§ **Exercise directions**:
The whole listing needs to be returned exactly as it appears.

##### Dataset section #####

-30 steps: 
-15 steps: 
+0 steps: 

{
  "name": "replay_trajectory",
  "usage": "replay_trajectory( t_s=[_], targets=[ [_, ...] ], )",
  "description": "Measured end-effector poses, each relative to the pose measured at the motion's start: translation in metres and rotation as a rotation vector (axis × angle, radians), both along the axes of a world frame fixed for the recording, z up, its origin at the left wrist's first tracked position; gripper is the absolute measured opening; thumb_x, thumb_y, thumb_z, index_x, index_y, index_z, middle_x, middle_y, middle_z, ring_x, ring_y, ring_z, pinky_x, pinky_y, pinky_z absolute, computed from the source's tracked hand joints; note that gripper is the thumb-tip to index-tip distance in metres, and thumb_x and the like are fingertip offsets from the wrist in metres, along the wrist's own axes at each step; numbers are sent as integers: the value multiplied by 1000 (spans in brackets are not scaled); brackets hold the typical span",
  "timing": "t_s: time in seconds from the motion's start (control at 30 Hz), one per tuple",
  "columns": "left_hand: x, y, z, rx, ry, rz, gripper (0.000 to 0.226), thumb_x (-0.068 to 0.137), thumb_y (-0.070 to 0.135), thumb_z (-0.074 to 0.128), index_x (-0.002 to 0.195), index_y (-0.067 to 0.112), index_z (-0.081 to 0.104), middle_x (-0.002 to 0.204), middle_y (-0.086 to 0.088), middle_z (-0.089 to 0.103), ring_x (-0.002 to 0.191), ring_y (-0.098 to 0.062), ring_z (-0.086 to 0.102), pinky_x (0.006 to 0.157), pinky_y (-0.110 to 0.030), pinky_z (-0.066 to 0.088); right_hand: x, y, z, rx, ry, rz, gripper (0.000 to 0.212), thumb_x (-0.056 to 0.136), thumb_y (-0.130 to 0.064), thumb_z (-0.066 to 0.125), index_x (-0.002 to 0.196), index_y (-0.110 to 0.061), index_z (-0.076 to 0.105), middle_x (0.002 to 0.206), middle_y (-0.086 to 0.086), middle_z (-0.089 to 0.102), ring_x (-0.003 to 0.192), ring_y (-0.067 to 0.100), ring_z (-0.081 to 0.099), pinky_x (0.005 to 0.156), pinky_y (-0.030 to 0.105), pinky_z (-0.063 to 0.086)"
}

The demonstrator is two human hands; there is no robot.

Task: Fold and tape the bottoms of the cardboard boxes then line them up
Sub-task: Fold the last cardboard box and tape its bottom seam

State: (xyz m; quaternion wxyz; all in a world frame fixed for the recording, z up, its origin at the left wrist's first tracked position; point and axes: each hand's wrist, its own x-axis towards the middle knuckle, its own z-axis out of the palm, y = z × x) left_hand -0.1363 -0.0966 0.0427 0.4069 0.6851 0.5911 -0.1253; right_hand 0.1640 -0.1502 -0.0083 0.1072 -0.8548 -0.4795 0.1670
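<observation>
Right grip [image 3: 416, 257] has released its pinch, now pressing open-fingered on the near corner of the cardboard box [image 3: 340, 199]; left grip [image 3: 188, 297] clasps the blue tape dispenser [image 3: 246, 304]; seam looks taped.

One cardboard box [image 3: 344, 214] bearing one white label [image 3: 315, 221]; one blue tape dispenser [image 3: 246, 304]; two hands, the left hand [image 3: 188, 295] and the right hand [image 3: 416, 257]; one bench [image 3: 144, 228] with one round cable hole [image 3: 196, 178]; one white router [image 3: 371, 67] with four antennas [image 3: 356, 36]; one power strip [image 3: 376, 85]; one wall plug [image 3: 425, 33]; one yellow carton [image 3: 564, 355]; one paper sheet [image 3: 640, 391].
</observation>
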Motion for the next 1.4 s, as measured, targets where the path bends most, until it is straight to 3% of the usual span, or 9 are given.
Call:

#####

§ **Response to the exercise**:
-30 steps: 
-15 steps: 
+0 steps: 

{
  "name": "replay_trajectory",
  "usage": "replay_trajectory( t_s=[_], targets=[ [_, ...] ], )",
  "description": "Measured end-effector poses, each relative to the pose measured at the motion's start: translation in metres and rotation as a rotation vector (axis × angle, radians), both along the axes of a world frame fixed for the recording, z up, its origin at the left wrist's first tracked position; gripper is the absolute measured opening; thumb_x, thumb_y, thumb_z, index_x, index_y, index_z, middle_x, middle_y, middle_z, ring_x, ring_y, ring_z, pinky_x, pinky_y, pinky_z absolute, computed from the source's tracked hand joints; note that gripper is the thumb-tip to index-tip distance in metres, and thumb_x and the like are fingertip offsets from the wrist in metres, along the wrist's own axes at each step; numbers are sent as integers: the value multiplied by 1000 (spans in brackets are not scaled); brackets hold the typical span",
  "timing": "t_s: time in seconds from the motion's start (control at 30 Hz), one per tuple",
  "columns": "left_hand: x, y, z, rx, ry, rz, gripper (0.000 to 0.226), thumb_x (-0.068 to 0.137), thumb_y (-0.070 to 0.135), thumb_z (-0.074 to 0.128), index_x (-0.002 to 0.195), index_y (-0.067 to 0.112), index_z (-0.081 to 0.104), middle_x (-0.002 to 0.204), middle_y (-0.086 to 0.088), middle_z (-0.089 to 0.103), ring_x (-0.002 to 0.191), ring_y (-0.098 to 0.062), ring_z (-0.086 to 0.102), pinky_x (0.006 to 0.157), pinky_y (-0.110 to 0.030), pinky_z (-0.066 to 0.088); right_hand: x, y, z, rx, ry, rz, gripper (0.000 to 0.212), thumb_x (-0.056 to 0.136), thumb_y (-0.130 to 0.064), thumb_z (-0.066 to 0.125), index_x (-0.002 to 0.196), index_y (-0.110 to 0.061), index_z (-0.076 to 0.105), middle_x (0.002 to 0.206), middle_y (-0.086 to 0.086), middle_z (-0.089 to 0.102), ring_x (-0.003 to 0.192), ring_y (-0.067 to 0.100), ring_z (-0.081 to 0.099), pinky_x (0.005 to 0.156), pinky_y (-0.030 to 0.105), pinky_z (-0.063 to 0.086)"
}

The demonstrator is two human hands; there is no robot.

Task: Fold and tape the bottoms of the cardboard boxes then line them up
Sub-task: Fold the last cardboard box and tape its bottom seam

State: (xyz m; quaternion wxyz; all in a world frame fixed for the recording, z up, its origin at the left wrist's first tracked position; point and axes: each hand's wrist, its own x-axis towards the middle knuckle, its own z-axis out of the palm, y = z × x) left_hand -0.1363 -0.0966 0.0427 0.4069 0.6851 0.5911 -0.1253; right_hand 0.1640 -0.1502 -0.0083 0.1072 -0.8548 -0.4795 0.1670
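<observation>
Right grip [image 3: 416, 257] has released its pinch, now pressing open-fingered on the near corner of the cardboard box [image 3: 340, 199]; left grip [image 3: 188, 297] clasps the blue tape dispenser [image 3: 246, 304]; seam looks taped.

One cardboard box [image 3: 344, 214] bearing one white label [image 3: 315, 221]; one blue tape dispenser [image 3: 246, 304]; two hands, the left hand [image 3: 188, 295] and the right hand [image 3: 416, 257]; one bench [image 3: 144, 228] with one round cable hole [image 3: 196, 178]; one white router [image 3: 371, 67] with four antennas [image 3: 356, 36]; one power strip [image 3: 376, 85]; one wall plug [image 3: 425, 33]; one yellow carton [image 3: 564, 355]; one paper sheet [image 3: 640, 391].
</observation>
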Motion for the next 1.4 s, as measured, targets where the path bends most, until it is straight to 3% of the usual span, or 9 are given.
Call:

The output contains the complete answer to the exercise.